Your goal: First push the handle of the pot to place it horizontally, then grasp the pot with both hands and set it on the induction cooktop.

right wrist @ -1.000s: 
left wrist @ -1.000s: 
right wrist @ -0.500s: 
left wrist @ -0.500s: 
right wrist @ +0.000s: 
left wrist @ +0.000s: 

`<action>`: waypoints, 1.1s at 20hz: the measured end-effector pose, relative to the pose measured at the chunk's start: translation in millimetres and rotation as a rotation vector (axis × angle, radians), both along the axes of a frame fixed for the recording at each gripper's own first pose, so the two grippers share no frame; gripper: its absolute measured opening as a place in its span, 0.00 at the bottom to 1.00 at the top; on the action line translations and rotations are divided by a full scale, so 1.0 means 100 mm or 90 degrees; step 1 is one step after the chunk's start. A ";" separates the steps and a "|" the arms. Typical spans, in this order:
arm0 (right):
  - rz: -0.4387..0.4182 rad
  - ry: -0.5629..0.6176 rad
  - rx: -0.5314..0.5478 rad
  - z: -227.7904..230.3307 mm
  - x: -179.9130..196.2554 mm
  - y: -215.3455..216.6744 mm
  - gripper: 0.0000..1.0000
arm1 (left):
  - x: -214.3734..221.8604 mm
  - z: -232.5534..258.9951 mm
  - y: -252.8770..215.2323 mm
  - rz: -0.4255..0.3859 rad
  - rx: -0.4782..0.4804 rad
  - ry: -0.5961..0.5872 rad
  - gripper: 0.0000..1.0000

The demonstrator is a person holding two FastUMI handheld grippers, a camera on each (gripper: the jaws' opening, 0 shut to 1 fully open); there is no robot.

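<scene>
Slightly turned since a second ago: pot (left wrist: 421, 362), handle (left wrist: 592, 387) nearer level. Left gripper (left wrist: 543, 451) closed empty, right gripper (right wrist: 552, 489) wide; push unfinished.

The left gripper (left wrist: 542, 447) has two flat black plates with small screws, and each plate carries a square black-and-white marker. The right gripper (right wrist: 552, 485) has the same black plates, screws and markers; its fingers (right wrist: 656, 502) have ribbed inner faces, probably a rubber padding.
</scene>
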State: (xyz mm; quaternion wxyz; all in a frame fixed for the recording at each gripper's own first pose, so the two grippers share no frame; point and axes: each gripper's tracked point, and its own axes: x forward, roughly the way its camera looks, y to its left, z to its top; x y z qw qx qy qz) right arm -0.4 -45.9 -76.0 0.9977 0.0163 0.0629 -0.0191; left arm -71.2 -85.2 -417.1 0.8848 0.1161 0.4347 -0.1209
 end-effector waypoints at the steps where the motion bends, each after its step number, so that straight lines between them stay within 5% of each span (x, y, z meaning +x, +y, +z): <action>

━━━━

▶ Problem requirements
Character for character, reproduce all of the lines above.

▶ Exercise output
Your goal: First push the handle of the pot to place it horizontally, then grasp the pot with both hands and set it on the induction cooktop.

right wrist @ -1.000s: 
left wrist @ -1.000s: 
right wrist @ -0.500s: 
left wrist @ -0.500s: 
right wrist @ +0.000s: 
left wrist @ +0.000s: 

`<action>`: waypoints, 1.1s at 20hz: the measured end-effector pose, relative to the pose measured at the chunk's start: translation in millimetres and rotation as a rotation vector (axis × angle, radians), both along the axes of a frame fixed for the recording at each gripper's own first pose, so the two grippers share no frame; gripper: its absolute measured opening as a place in its span, 0.00 at the bottom to 1.00 at the top; on the action line translations and rotations are divided by a full scale, so 1.0 means 100 mm or 90 degrees; step 1 is one step after the chunk's start. A ";" separates the steps and a "|" the arms. Typical spans, in this order:
arm0 (right):
  - rz: -0.4387..0.4182 rad
  - ry: -0.5629..0.6176 rad
  - rx: -0.5314..0.5478 rad
  - z: -227.7904..230.3307 mm
  - x: -179.9130..196.2554 mm
  - y: -215.3455..216.6744 mm
  - gripper: 0.0000..1.0000
arm1 (left):
  - x: -214.3734..221.8604 mm
  - z: -232.5534..258.9951 mm
  - y: -252.8770..215.2323 mm
  - rz: -0.4255..0.3859 rad
  - rx: -0.4782..0.4804 rad
  - ry: -0.5961..0.5872 rad
  - gripper: 0.0000..1.0000

The demonstrator is a person holding two FastUMI handheld grippers, a camera on each (gripper: the jaws' opening, 0 shut to 1 fully open); there is no robot.

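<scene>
Slightly turned since a second ago: pot (left wrist: 421, 362), handle (left wrist: 592, 387) nearer level. Left gripper (left wrist: 543, 451) closed empty, right gripper (right wrist: 552, 489) wide; push unfinished.

The left gripper (left wrist: 542, 447) has two flat black plates with small screws, and each plate carries a square black-and-white marker. The right gripper (right wrist: 552, 485) has the same black plates, screws and markers; its fingers (right wrist: 656, 502) have ribbed inner faces, probably a rubber padding.
</scene>
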State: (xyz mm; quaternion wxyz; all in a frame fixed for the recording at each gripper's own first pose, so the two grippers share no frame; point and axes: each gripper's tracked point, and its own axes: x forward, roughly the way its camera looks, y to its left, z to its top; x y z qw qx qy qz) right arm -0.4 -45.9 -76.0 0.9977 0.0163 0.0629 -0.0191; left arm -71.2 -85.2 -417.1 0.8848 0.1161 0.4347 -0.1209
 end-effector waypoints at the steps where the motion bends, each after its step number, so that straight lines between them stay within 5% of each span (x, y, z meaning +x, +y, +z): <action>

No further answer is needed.